Exercise prompt. Working from the listing below, set down every line exactly.

Data excerpt.
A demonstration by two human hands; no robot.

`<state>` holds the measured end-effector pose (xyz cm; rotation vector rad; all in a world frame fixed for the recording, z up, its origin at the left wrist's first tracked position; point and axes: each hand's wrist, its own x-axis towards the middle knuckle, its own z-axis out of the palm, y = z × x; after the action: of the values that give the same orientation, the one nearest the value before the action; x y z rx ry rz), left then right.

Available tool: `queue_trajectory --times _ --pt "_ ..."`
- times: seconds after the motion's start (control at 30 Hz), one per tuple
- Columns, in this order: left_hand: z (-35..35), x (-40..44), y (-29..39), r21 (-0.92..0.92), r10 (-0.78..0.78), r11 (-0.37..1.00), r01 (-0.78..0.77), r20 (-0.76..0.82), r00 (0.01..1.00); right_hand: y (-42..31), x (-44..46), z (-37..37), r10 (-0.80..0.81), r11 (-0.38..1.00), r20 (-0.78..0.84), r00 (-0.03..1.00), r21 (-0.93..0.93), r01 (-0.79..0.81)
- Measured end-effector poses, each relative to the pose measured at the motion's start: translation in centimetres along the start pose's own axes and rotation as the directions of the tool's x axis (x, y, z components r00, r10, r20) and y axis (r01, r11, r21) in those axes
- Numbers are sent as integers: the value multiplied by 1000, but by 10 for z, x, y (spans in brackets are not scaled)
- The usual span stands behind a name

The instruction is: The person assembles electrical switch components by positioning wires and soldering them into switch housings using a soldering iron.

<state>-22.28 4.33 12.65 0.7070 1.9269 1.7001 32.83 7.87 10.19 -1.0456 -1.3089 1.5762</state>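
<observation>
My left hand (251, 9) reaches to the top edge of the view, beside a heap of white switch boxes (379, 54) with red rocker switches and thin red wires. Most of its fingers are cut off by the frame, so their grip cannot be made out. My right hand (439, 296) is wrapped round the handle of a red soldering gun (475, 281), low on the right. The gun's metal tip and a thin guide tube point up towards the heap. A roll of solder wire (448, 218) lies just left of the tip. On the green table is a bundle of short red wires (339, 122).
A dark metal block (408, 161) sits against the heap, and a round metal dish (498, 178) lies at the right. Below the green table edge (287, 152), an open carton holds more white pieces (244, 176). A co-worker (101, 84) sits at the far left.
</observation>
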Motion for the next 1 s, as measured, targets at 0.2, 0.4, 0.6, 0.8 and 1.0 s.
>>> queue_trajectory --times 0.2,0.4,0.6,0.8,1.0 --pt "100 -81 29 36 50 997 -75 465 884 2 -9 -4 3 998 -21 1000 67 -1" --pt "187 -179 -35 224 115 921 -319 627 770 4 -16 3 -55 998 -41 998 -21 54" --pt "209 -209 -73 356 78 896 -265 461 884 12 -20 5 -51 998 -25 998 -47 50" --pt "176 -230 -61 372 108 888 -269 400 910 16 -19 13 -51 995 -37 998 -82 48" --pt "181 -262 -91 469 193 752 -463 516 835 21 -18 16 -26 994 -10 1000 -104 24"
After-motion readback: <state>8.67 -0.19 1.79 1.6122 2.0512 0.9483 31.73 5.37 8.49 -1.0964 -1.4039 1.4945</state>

Answer to this problem.
A demonstration by two human hands; no robot.

`<state>` holds the measured end-effector pose (xyz cm; rotation vector rad; all in a world frame fixed for the recording, z up, its origin at the left wrist's first tracked position; point and axes: each hand's wrist, its own x-axis towards the middle knuckle, its own z-axis out of the palm, y = z × x; after the action: of the values that give the same orientation, the one nearest the value before the action; x y z rx ry rz), left then right.

Available tool: `queue_trajectory --times _ --pt "_ ..."`
- times: seconds after the motion's start (control at 30 Hz), one per tuple
- Columns, in this order: left_hand: z (-35..35), x (-40..44), y (-29..39), r21 (-0.92..0.92), r10 (-0.78..0.78), r11 (-0.37..1.00), r01 (-0.78..0.77), r20 (-0.76..0.82), r00 (0.01..1.00); right_hand: y (-42..31), x (-44..46), z (-37..37), r10 (-0.80..0.81), r11 (-0.38..1.00), r20 (-0.78..0.84), r00 (-0.03..1.00), r21 (-0.93..0.93), r01 (-0.79..0.81)
- Measured end-effector poses, each relative to the pose measured at the motion's start: translation in centimetres along the start pose's own axes and rotation as the directions of the tool's x axis (x, y, z components r00, r10, r20) and y axis (r01, r11, r21) in those axes
- Numbers are sent as integers: the value multiplied by 1000, but by 10 for z, x, y (spans in brackets are not scaled)
- The usual span stands behind a name

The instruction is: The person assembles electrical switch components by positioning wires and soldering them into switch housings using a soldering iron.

<state>-22.28 4.33 12.65 0.7070 1.9269 1.7001 32.83 7.87 10.19 -1.0456 -1.3089 1.5762</state>
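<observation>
My left hand (251, 9) reaches to the top edge of the view, beside a heap of white switch boxes (379, 54) with red rocker switches and thin red wires. Most of its fingers are cut off by the frame, so their grip cannot be made out. My right hand (439, 296) is wrapped round the handle of a red soldering gun (475, 281), low on the right. The gun's metal tip and a thin guide tube point up towards the heap. A roll of solder wire (448, 218) lies just left of the tip. On the green table is a bundle of short red wires (339, 122).
A dark metal block (408, 161) sits against the heap, and a round metal dish (498, 178) lies at the right. Below the green table edge (287, 152), an open carton holds more white pieces (244, 176). A co-worker (101, 84) sits at the far left.
</observation>
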Motion for the next 1 s, as measured, targets at 0.2, 0.4, 0.6, 0.8 and 1.0 s.
>>> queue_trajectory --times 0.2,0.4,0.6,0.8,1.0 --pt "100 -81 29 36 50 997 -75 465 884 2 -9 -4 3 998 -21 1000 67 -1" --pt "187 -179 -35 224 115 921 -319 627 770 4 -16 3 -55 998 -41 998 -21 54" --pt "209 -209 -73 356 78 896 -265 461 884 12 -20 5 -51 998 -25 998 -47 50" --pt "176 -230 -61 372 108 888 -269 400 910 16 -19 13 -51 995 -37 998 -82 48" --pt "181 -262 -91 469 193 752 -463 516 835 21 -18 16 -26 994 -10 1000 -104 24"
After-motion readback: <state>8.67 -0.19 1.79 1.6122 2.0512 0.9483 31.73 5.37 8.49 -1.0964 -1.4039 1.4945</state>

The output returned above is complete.